Ireland's book defies genre, possessing the well and singularly crafted prose of literary fiction, the strong-protagonist-coming-of-age trajectory of young adult fiction, the re-examining of the past undertaken by writers of historical fiction. When she set out to find her next publisher, she didn't look for someone who handled any one specific genre. She sought to find an editor producing books she liked, and she suggests fledgling writers do the same.
"I loved Jordan's other books," she told Spine. "One thing I think authors should do is read books that potential editors have edited, which gives you a good idea of where you fit." Ireland also appreciates an editor who edits, who comes to a story wanting not simply to launch it into the world, but to work with the author to produce the best version of the story she can produce.
"If you have a good editor, they're going to see something in the story that you missed," she said. "Every time I go back to the story, I want to have something change. I want something to come through stronger. A good editor is so important. They're going to get in there and look at the book in a way that you wanted, and then the revision isn't hard."
For Ireland and for Brown, "revision" meant a heavy reworking of the middle section of the book, a section that typically gives Ireland trouble. "I write the first act into halfway through the second act, to a turning point. Then I write the entire third act. Then I come back and try to knit those things together." She knits, and knits, and knits, and the story grows longer and longer and longer and… "My middles are always slow. That second act is always murder."

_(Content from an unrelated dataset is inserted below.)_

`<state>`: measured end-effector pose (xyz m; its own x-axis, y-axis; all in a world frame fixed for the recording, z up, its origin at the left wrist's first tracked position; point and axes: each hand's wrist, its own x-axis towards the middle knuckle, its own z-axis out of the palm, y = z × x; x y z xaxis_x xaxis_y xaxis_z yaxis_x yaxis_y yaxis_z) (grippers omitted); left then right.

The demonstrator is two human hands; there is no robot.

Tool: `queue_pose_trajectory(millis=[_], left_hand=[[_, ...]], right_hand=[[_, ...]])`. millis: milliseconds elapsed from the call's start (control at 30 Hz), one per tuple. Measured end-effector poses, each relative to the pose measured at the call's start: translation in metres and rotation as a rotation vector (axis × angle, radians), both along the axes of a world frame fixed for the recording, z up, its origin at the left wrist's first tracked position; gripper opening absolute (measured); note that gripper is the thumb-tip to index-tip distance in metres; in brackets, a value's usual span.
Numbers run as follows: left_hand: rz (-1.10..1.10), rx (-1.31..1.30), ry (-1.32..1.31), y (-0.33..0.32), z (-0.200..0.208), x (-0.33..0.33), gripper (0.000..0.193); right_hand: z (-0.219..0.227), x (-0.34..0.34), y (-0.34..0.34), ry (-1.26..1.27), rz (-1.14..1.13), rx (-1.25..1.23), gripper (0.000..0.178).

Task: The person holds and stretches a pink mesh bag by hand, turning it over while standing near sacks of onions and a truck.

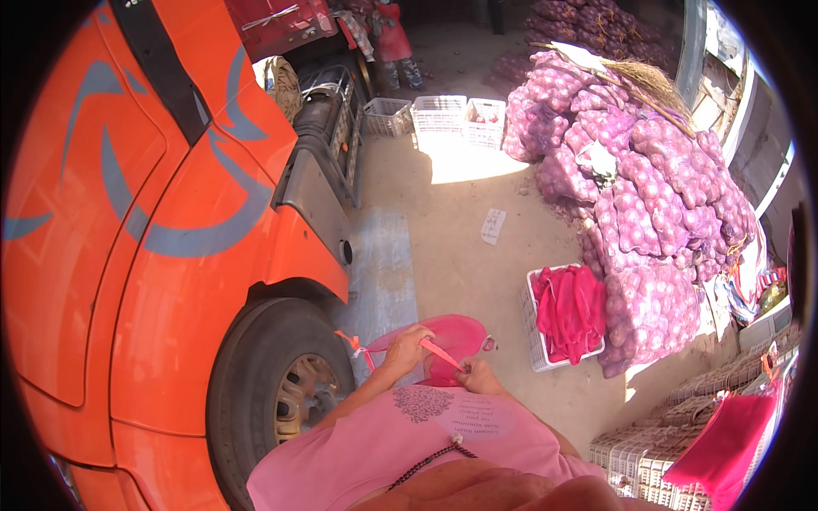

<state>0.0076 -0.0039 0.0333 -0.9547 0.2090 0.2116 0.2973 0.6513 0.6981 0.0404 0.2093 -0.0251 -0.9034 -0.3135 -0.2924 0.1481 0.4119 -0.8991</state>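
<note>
In front of my body, my left hand point(407, 349) is closed around one end of a pink-orange strap point(441, 353). My right hand point(480, 376) pinches the other end, lower and to the right, so the strap runs straight between them. Behind and below the hands spreads a pink mesh bag point(460, 330), partly hidden by my hands and shirt. A small purplish onion point(489, 344) shows at the bag's right edge. Left of my left wrist, an orange and white tie point(351, 342) sticks out by the truck wheel.
An orange truck point(170, 281) with a big wheel point(290, 375) stands close on the left. To the right are a white crate point(543, 358) of red mesh bags point(569, 311) and piled onion sacks point(639, 196). Stacked crates point(652, 451) stand at lower right. Another person point(394, 43) is far back.
</note>
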Motion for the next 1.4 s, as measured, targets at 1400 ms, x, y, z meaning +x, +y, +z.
queue_pose_trajectory(millis=[1400], left_hand=[[0.531, -0.317, -0.379, -0.074, -0.088, 0.027, 0.017]], right_hand=[[0.035, -0.023, 0.094, -0.175, -0.788, -1.002, 0.017]])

Brown stepped in and helped her blow up that middle, dropping subplots, adding other subplots, building pressure between Jane and another student, and beefing up the zombie battles. She then used the new middle to shape her ending.

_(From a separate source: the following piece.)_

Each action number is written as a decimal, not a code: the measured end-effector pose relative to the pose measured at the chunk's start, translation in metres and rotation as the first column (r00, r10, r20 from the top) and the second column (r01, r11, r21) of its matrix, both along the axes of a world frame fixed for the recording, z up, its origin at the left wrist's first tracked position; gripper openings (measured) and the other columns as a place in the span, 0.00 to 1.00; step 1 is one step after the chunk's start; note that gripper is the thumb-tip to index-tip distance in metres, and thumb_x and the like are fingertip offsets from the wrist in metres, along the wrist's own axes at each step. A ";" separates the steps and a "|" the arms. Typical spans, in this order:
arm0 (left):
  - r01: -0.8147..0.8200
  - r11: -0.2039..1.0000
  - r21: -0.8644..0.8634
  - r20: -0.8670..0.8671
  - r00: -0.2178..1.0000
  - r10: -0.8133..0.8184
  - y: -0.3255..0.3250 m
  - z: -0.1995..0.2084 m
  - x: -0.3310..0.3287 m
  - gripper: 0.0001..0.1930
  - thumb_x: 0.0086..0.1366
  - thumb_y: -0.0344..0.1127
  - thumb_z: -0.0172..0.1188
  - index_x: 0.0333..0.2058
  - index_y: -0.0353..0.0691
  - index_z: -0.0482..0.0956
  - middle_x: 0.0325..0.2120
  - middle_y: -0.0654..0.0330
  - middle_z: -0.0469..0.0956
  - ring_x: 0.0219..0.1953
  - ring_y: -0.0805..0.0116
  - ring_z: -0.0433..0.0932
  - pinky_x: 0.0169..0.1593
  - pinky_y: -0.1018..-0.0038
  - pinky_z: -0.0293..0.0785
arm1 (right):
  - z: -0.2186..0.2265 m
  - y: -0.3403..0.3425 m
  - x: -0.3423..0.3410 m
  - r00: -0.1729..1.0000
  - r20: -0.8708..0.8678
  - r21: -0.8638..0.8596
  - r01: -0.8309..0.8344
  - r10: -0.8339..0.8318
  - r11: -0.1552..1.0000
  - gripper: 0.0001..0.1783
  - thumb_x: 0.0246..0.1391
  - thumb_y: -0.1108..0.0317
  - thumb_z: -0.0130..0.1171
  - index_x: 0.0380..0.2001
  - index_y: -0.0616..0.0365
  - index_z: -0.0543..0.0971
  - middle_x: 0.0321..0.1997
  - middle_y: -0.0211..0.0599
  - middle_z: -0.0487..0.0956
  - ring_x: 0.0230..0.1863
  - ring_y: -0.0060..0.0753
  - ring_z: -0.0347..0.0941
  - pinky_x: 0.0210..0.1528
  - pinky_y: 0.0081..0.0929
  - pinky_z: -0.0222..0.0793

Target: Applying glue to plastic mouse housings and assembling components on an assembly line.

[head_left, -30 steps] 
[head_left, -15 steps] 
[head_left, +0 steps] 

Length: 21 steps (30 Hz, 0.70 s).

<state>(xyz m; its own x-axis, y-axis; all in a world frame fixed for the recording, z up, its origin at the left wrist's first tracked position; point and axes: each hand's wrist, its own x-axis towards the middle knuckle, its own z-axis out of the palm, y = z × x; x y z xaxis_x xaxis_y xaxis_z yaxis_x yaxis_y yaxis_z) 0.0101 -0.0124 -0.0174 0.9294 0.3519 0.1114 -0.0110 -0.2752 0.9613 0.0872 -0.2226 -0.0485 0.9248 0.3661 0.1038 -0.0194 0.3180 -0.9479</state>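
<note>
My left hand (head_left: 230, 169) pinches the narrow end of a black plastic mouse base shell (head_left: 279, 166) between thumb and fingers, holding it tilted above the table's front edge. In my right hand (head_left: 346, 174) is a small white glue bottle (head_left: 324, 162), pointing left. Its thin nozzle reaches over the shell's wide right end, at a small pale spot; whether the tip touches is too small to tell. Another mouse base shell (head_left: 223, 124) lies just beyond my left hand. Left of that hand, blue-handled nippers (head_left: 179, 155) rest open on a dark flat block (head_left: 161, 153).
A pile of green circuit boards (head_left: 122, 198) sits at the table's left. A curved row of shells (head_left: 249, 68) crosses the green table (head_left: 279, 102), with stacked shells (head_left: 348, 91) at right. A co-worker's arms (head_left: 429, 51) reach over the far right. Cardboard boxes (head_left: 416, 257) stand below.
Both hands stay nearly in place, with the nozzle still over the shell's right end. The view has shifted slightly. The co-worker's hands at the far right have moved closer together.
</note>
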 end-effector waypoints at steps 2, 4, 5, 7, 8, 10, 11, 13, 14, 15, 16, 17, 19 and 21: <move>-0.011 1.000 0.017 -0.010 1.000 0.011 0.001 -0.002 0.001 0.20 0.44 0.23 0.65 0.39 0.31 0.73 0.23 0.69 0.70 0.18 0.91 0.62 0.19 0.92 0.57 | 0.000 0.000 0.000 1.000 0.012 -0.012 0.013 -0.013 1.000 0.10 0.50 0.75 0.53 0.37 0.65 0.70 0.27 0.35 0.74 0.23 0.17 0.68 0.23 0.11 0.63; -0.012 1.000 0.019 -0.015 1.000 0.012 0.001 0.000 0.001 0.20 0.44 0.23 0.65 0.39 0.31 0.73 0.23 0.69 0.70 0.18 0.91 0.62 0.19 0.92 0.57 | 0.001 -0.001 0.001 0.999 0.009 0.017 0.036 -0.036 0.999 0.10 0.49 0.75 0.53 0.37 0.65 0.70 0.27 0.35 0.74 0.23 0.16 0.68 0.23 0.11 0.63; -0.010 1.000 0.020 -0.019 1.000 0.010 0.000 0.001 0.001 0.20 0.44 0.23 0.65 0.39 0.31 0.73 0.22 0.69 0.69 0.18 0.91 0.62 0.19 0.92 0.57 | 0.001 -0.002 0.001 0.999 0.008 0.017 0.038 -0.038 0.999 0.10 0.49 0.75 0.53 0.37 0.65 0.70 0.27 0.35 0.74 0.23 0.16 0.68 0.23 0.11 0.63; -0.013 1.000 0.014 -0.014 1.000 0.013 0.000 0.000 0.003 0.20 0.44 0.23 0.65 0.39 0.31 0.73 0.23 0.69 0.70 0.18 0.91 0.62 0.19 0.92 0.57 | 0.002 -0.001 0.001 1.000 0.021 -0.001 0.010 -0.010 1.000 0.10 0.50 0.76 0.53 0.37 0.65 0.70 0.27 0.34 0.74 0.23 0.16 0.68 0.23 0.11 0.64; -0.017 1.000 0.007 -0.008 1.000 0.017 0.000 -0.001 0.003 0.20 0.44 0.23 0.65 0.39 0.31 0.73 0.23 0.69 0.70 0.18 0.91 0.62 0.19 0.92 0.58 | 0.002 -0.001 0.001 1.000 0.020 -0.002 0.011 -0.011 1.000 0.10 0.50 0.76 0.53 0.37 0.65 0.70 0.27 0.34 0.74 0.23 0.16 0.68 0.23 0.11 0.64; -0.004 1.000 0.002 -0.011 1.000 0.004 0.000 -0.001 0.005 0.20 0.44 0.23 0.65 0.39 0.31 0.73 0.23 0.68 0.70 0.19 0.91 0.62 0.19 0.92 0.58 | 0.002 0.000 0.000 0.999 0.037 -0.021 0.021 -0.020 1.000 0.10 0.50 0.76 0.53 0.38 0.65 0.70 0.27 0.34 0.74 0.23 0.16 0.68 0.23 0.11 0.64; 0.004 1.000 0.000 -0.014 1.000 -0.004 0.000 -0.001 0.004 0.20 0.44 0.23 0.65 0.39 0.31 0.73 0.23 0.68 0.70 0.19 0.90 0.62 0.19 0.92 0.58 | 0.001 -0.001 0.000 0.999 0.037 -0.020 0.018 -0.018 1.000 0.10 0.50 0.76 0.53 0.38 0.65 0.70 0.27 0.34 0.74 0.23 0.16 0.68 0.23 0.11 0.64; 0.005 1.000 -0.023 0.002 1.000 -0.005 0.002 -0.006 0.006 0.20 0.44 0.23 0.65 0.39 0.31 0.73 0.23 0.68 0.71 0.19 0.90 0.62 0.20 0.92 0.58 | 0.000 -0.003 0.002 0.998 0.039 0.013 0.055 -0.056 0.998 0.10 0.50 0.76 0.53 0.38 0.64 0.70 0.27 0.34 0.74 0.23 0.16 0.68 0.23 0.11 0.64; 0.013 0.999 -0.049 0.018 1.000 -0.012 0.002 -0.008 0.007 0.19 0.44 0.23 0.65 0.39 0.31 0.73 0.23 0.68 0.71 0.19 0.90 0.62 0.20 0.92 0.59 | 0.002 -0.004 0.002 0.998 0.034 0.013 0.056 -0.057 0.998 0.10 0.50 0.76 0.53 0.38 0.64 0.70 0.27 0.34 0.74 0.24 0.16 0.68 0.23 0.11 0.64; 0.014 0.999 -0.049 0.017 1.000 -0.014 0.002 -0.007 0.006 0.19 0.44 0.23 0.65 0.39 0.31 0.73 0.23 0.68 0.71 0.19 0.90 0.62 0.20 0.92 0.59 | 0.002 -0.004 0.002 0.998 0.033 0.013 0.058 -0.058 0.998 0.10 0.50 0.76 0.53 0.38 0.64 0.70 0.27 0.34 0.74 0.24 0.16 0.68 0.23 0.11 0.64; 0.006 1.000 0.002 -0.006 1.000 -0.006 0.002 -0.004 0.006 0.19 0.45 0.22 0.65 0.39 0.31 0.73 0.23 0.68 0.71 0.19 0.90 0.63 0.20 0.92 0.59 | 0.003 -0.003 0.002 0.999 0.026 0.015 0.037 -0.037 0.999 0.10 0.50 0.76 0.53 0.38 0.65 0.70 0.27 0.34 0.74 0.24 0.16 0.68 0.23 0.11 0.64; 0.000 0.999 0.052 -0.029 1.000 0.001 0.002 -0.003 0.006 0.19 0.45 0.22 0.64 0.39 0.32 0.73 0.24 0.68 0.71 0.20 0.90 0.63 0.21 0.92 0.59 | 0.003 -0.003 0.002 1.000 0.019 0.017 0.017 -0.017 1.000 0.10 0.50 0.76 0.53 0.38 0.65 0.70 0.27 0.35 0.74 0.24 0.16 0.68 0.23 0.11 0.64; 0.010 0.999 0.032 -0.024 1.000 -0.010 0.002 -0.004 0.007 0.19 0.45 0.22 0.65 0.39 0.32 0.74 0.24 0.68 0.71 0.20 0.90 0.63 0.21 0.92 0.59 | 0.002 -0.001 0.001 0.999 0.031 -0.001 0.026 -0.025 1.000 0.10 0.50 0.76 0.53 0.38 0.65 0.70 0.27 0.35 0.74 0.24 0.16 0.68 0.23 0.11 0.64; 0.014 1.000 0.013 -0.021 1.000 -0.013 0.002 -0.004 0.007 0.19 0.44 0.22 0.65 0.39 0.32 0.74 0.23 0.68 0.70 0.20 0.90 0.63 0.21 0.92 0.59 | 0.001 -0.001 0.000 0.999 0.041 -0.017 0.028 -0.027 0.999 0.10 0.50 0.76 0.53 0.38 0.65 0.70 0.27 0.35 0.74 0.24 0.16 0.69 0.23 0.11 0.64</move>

Near that end, Ireland leans readers toward a sequel, but ultimately finishes not with Jane, or even with a teaser for the second book. In an "Author's Note," Ireland encourages readers to explore the real-life history of the American Indian boarding school system, which began her own journey towards Jane McKeene and Miss Preston's School.

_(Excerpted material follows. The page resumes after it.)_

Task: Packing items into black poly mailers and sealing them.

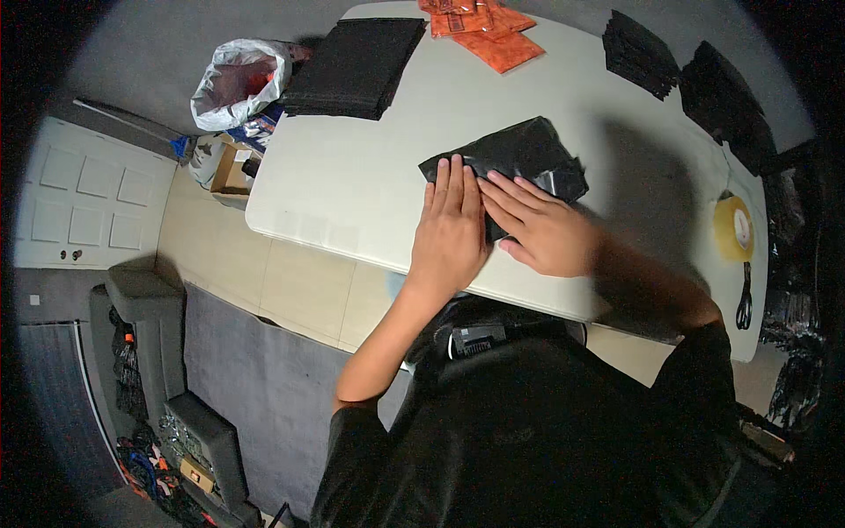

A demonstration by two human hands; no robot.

From the book: "Beginning as early as 1860, whites would remove Native children from their homes and send them to boarding or industrial schools. The point of these schools was to destroy Native culture and force Natives to assimilate into white or European cultural norms."
"It was a terrible system," Ireland said. "And part of it was because nobody cared. The parallels between that and the way we treat black bodies, this could have happened to black kids." And so, in her novel, it did.
Read more about the American Indian boarding schools at the National Museum of the American Indian.
Spine Authors Editor Susanna Baird grew up inhaling paperbacks in Central Massachusetts, and now lives and works in Salem. Her writing has appeared in a variety of publications, including Boston Magazine, BANG!, Failbetter, and Publishers Weekly. She's the founder of the Salem Longform Writers' Group, and serves on the Salem Literary Festival committee. When not wrangling words, she spends time with her family, mostly trying to pry the cat's head out of the dog's mouth, and helps lead The Clothing Connection, a small Salem-based nonprofit dedicated to getting clothes to kids who need them. Online, you can find her at susannabaird.com and on Twitter @SusannaBaird.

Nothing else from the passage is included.